DE COMO ENCAREI
MEU TERCEIRO ALUNO
Um dia meu irmão,
oito anos mais velho que eu, viu um anúncio no jornal. Algo mais ou menos
assim: “Precisa-se de universitário para acompanhar os estudos de um aluno de
3ª série.”
- Por que você não
telefona para eles? perguntou meu irmão.
- Porque eu não
sou universitário, respondi.
Eu tinha 16 anos e
estava no 2º ano do clássico.
- Mas acho que você dá conta.
Ele então ligou
para o número que aparecia no anúncio e conversou com a mãe do menino, fazendo
de conta que era eu que estava falando.
No dia seguinte,
peguei o ônibus Pinheiros-Anhangabaú e desci na Praça Nações Unidas. O menino
morava perto ali. Às duas da tarde em ponto, toquei a campainha e entrei na casa
mais bonita que eu já tinha visto na vida. A sala era enorme, coberta de
tapetes persas. Garrafas de cristal sobre um aparador. Quadros grandes nas
paredes. Uma lareira!
Fui apresentado ao
menino. Devia ter uns 13 ou 14 anos, era forte, mais ou menos do meu tamanho.

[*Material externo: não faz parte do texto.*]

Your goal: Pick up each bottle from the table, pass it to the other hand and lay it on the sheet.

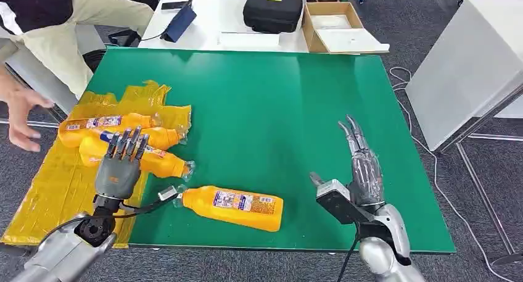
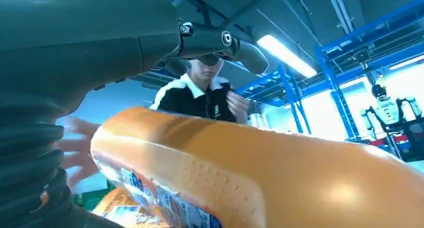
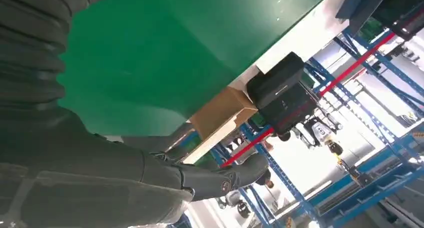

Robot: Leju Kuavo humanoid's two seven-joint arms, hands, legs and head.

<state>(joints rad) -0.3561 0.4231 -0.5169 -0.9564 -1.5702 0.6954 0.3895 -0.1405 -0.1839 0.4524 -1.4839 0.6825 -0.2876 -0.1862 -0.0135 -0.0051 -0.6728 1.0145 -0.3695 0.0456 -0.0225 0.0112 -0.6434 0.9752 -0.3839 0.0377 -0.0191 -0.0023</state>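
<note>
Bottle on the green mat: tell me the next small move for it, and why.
Probably bring the right hand, open with nothing in it, across to the lone bottle. It lies off the yellow sheet, where three bottles already rest; the left hand hovers over those.

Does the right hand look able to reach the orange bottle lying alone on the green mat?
Probably yes: the right hand is open, and only bare green mat lies between it and the orange bottle.

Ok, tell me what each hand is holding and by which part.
Nothing is held. The right hand is open over the table. The left hand lies with straight fingers over a bottle on the sheet, not gripping it.
</note>
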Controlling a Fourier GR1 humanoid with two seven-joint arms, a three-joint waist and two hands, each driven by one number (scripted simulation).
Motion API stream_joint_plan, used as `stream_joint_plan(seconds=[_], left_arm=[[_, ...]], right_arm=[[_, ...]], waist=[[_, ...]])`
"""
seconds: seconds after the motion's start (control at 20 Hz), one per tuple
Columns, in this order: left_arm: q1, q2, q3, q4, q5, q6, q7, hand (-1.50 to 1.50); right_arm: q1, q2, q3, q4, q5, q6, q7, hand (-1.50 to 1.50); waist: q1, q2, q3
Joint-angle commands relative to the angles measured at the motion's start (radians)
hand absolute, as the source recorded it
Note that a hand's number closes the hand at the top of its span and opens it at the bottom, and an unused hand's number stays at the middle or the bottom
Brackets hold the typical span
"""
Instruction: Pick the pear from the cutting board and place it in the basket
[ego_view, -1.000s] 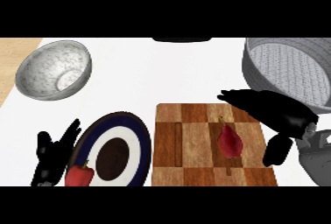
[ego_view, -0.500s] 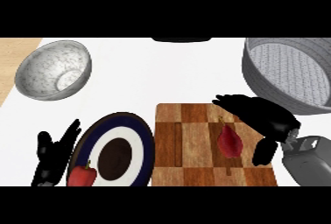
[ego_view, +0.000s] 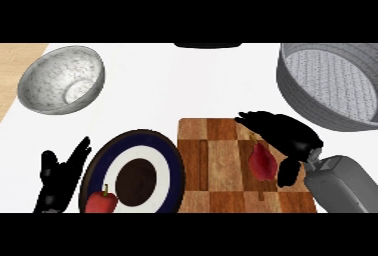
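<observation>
At the lower right of the frame, the right hand (ego_view: 289, 137) has come down and inward over the cutting board (ego_view: 221, 165), so that it now arches across the pear (ego_view: 262, 161). A second ago it stood further toward the board's upper right corner, with the fruit lying clear of it. Its fingers reach over the pear's upper end and its thumb hangs just beside the fruit's right flank; they look curved but not closed, and the pear lies flat on the board, apparently not yet gripped. My reading is that the approach is nearly done and the closing of the fingers is what remains before any lift.

Up in the right corner stands the grey basket (ego_view: 347, 112), well apart from the pear, so the carry is all to come.

Low at the left edge, the left hand (ego_view: 60, 175) rests open on the white tabletop (ego_view: 184, 85), unchanged, beside a dark-rimmed plate (ego_view: 166, 155) bearing a small red fruit (ego_view: 102, 201). A speckled metal bowl (ego_view: 63, 80) sits at upper left.
</observation>
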Motion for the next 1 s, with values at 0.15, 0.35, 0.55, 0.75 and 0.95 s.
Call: stream_joint_plan(seconds=[0.15,0.35,0.55,0.75,0.95], left_arm=[[0.068,-0.011,-0.005,-0.022,-0.015,-0.006,0.041,0.00],[0.031,-0.015,0.021,0.043,-0.012,-0.036,0.020,0.00],[-0.005,-0.053,0.003,0.014,-0.039,0.006,0.071,0.00],[0.060,-0.048,0.004,-0.004,-0.049,-0.026,0.026,0.00],[-0.003,-0.042,0.044,0.045,-0.019,-0.053,0.043,0.00]], right_arm=[[0.013,0.040,0.052,0.076,0.112,0.002,0.012,-1.50],[0.022,0.050,0.002,0.021,0.107,0.053,0.037,-1.50],[0.034,0.095,0.034,0.137,0.164,-0.047,-0.051,-1.50],[-0.001,0.111,-0.002,0.140,0.174,-0.005,-0.041,-1.50],[0.006,0.069,-0.015,0.274,0.220,-0.102,-0.176,-1.50]], waist=[[0.003,0.005,-0.008],[-0.005,0.004,-0.009],[-0.001,0.006,-0.008],[0.001,0.005,-0.009],[0.002,0.007,-0.008]])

Não me lembro do seu nome.
Três vezes por
semana, eu passava mais ou menos umas duas horas com ele, corrigindo as tarefas
de casa, explicando os assuntos vistos em aula, aplicando alguns exercícios
extras que eu preparava em casa etc. De que matérias? De todas: história,
geografia, português, inglês, francês, matemática...
Matemática?
Desculpe, matemática, não. Tudo menos matemática.
Esqueci o nome
dele, mas três coisas me ficaram na memória.
A primeira: ele
tinha um polegar esquisito. Nascia pelo no lugar da impressão digital. Ao
soltar um rojão anos antes, o caramuru explodiu na mão dele e foi preciso fazer
um enxerto. Tiraram um pedaço de pele da barriga e puseram no lugar do dedo
esfrangalhado. Ficou com cara de remendo de calça de festa caipira. “Com o
tempo o pelo cai”, ele explicou.
A segunda: ele
ganhou do pai uma Enciclopédia Britânica, edição de luxo, capa branca, que ele
provavelmente não ia usar porque era fraco de inglês. Eu fiquei inconformado,
remoendo minha inveja com pensamentos do tipo ‘pérola para os porcos’. Anos
depois, já na Faculdade, acabei comprando uma Britânica também. Igualzinha,
capa branca e tudo. E sabem de quem? Do tio da Consuelo Leandro, aquela atriz
que fazia a Cremilda, a ricaça esnobe da Praça da Alegria, cujo bordão era ‘meu
marido Oscar’.
A terceira: ele
passou em todas as matérias, mas ficou de 2ª época em matemática.